The original version had a quartet of survivors (a couple of whom make cameos here), but this time around we have a young nurse, Ana (Indie darling Sarah Polley - The Sweet Hereafter, Go), a stoic cop (Ving Rhames - Pulp Fiction), a thrice-divorced father (Jake Weber - U571), a young African American man and his heavily pregnant immigrant wife (Mekhi Phifier - ER, Inna Korobkina), a trio of trigger happy mall security guards and several others who arrive in a truck.
As the zombies exponentially swarm in numbers all around the mall (and presumably, the planet) the survivors do their best to remain sane, but eventually realise they won't be able to last forever in their consumer wonderland.
I was a big fan of the original film, and was thus very sceptical when a remake was announced. But this film very much impressed me.
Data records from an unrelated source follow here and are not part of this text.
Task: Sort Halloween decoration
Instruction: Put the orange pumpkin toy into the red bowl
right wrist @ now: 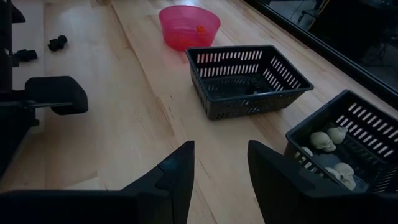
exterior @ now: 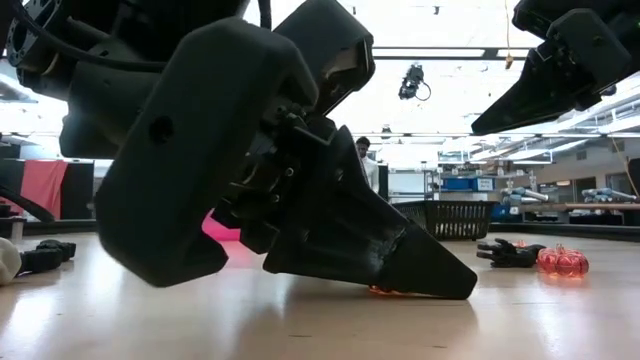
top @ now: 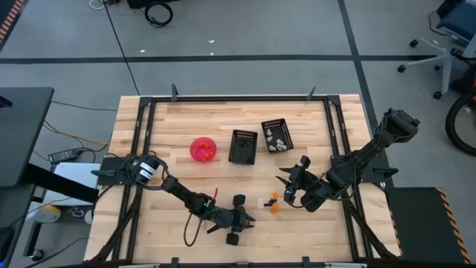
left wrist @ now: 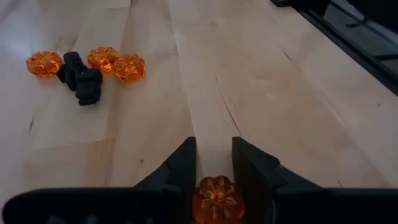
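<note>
Orange, translucent and ribbed, a small pumpkin sits on the table between the two fingers of the left gripper, which stand close on either side of it; whether they press it I cannot tell. In the high view the left gripper lies low at the near edge of the table, well away from the pink bowl and toward the right arm's side of it. Ahead of this gripper, three more orange pumpkins and two black trinkets lie in a loose cluster on the wood, some touching; in the high view orange pieces show between the two grippers. The pink bowl holds orange pieces. Just beside the bowl stands a black slotted basket with a dark trinket or two on its floor, hard to make out, and just beyond that a second basket holding pale skulls. The right gripper hovers above the table, on the far side of both baskets from the bowl, its fingers parted with nothing between them. In the low view the left gripper touches the table with an orange glint under its tip, and a pumpkin and a black trinket lie farther back.
</note>
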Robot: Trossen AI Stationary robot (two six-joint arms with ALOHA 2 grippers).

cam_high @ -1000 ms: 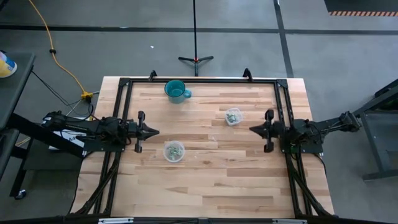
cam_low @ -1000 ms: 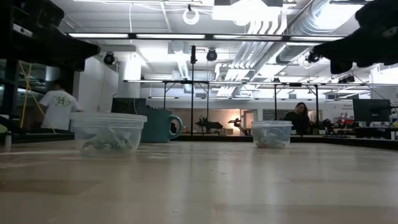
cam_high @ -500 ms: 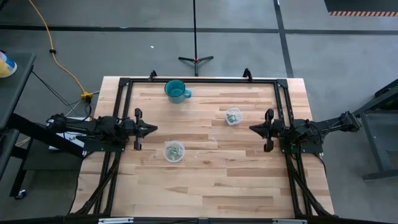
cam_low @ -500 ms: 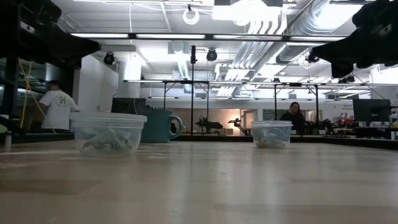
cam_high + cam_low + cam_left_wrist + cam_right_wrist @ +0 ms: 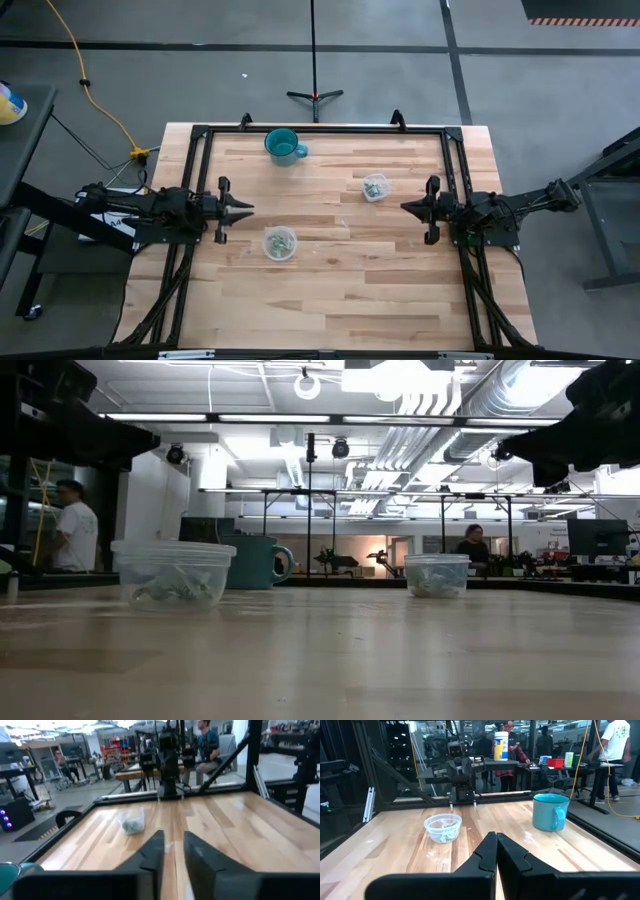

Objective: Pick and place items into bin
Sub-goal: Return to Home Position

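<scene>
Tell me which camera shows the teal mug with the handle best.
The right wrist view: the teal handled mug stands whole, side-on, unobstructed. The high view looks down into it; the low view hides part behind a clear plastic tub; the left wrist view catches only its rim at the edge.

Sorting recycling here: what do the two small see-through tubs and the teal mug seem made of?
Both small round clear tubs, nearer and farther, look like thin glossy plastic: their contents show through the walls. The teal handled mug is opaque with a faint sheen, likely glazed ceramic or enamel; the look leaves that open.
</scene>
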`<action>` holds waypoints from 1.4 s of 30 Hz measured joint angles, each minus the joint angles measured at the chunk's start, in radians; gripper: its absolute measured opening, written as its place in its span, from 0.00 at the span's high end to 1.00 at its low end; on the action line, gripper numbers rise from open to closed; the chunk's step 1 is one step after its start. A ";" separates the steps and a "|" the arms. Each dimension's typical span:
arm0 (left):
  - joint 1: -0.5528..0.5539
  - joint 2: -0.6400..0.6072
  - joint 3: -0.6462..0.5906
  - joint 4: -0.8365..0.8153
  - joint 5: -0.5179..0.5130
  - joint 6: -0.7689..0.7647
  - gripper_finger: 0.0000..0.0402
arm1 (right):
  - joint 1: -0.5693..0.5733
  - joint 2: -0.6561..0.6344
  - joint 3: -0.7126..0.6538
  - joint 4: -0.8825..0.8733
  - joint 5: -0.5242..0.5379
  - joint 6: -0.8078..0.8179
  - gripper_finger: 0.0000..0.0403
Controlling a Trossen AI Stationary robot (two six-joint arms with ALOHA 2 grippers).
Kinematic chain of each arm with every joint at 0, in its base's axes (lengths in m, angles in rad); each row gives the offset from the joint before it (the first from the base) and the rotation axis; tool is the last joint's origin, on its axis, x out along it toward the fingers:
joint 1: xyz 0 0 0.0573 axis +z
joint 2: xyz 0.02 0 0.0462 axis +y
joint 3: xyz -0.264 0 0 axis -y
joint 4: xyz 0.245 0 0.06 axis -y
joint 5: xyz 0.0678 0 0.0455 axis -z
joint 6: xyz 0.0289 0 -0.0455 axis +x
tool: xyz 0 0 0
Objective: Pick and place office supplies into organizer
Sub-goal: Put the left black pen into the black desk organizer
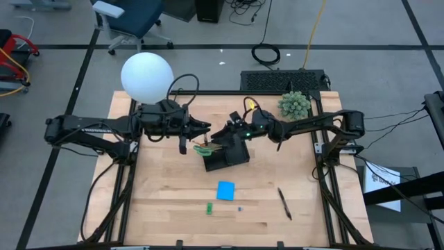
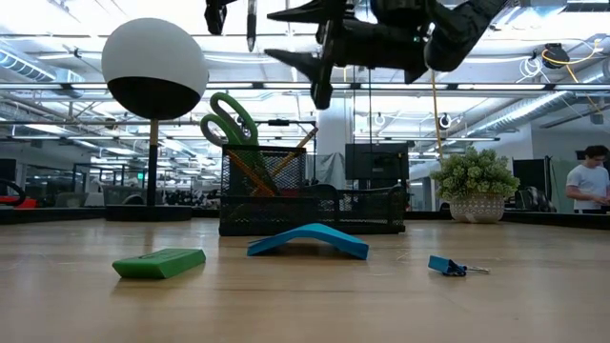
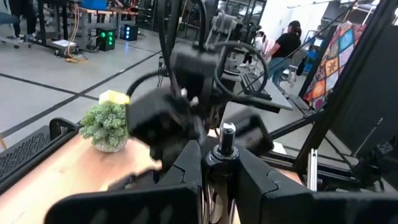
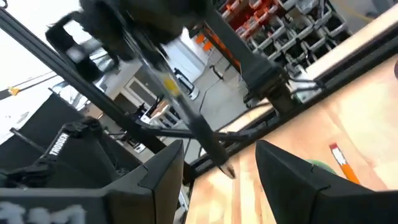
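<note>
The black mesh organizer (image 1: 229, 156) (image 2: 315, 205) stands mid-table and holds green-handled scissors (image 1: 202, 148) (image 2: 229, 119) and pencils (image 2: 286, 157). My left gripper (image 1: 207, 127) (image 3: 224, 165) hovers just left of it, shut on a black pen (image 1: 182, 142) (image 2: 252, 21). My right gripper (image 1: 223, 133) (image 4: 221, 168) is open above the organizer and faces the left one. The pen (image 4: 186, 118) shows farther off, beyond its fingers. On the table near the front lie a curled blue note pad (image 1: 225, 190) (image 2: 310, 238), a green piece (image 1: 209, 207) (image 2: 159, 262), a small blue clip (image 1: 240, 208) and another black pen (image 1: 284, 203). My left gripper pinches the black pen between its two fingers, which lie level and point toward the table's right, across the pen. The pen's upper end (image 3: 227, 138) sticks up between the fingers. The pen stands roughly upright, lifted clear, with its lower part hanging below the gripper.
A lamp with a white globe (image 1: 146, 75) (image 2: 154, 71) stands at the far left. A fuzzy green plant (image 1: 294, 104) (image 2: 474, 181) sits at the far right. A person (image 2: 586, 181) stands in the room behind. Bare wood lies right of the organizer and along the near edge.
</note>
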 joint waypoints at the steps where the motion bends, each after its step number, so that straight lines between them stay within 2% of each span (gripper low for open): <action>1: 0.000 -0.003 0.000 -0.003 0.000 0.001 0.92 | -0.005 -0.014 -0.003 -0.002 0.000 0.000 0.52; 6: 0.000 -0.020 0.000 -0.015 -0.011 0.031 0.92 | -0.039 -0.110 -0.043 -0.002 0.008 0.005 0.53; 10: 0.001 -0.029 0.000 -0.017 -0.041 0.078 0.92 | -0.065 -0.209 -0.097 0.003 0.094 0.054 0.54; 15: 0.001 -0.029 -0.011 -0.017 -0.061 0.116 0.92 | -0.075 -0.327 -0.182 0.034 0.178 0.019 0.54; 21: 0.001 -0.029 -0.082 0.083 -0.084 0.123 0.92 | -0.072 -0.441 -0.254 0.042 0.239 0.001 0.54; 29: 0.001 -0.028 -0.223 0.321 -0.124 0.105 0.92 | -0.057 -0.476 -0.272 0.040 0.240 0.016 0.55; 33: 0.001 -0.008 -0.272 0.364 -0.137 0.104 0.92 | -0.052 -0.476 -0.273 0.039 0.240 0.032 0.54; 42: 0.002 0.091 -0.321 0.527 -0.136 0.086 0.92 | -0.051 -0.476 -0.273 0.039 0.237 0.037 0.55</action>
It's a no-holds-barred, violence and tension-strewn ride which never slows down.
The exquisitely crafted opening ten minutes grab you by the jugular, and the film never really lets up. Director Zack Snyder, making his feature debut here, comes from the world of commercials and music videos, which usually doesn't bode well, but he has done a fantastic job.
Romero's version (which was the follow-up to his classic Night of the Living Dead) was celebrated not only for being a masterful horror film, but for wittily commenting on consumer culture with scenes of the mindless zombies stumbling around the mall. But it was hardly advanced anthropology.
The new film, despite also being set in a mall, doesn't spend much time on social commentary, but it doesn't suffer for it. It has its own sense of humour - one scene has a bored survivor with a sniper rifle on a rooftop picking off zombies who resemble celebrities from the amassing crowd.
The zombies in Romero's film were slow and lumbering, while here they run at top speed, like in the far lesser, Romero-derivative 28 Days Later. While the 1978 film possessed a slow, creeping unstoppable dread, the remake has more of an urgent, panicked mania.
Dawn of the Dead is very well cast - none of the actors are typical horror players, and the film benefits greatly from this. Canadian Polley has resisted the mainstream for years (Cameron Crowe wrote the lead role in Almost Famous for her, but she rejected it), and this is a very interesting choice for her first (sort of) broad appeal film.
Weber is an underappreciated character actor (he starred in the critically acclaimed short-lived cult series American Gothic) who lends a calming, realistic presence here. Rhames is also very grounding as the no-nonsense cop. And the heretofore unknown Ty Burrell has great fun as the weaselly, whiny Steve.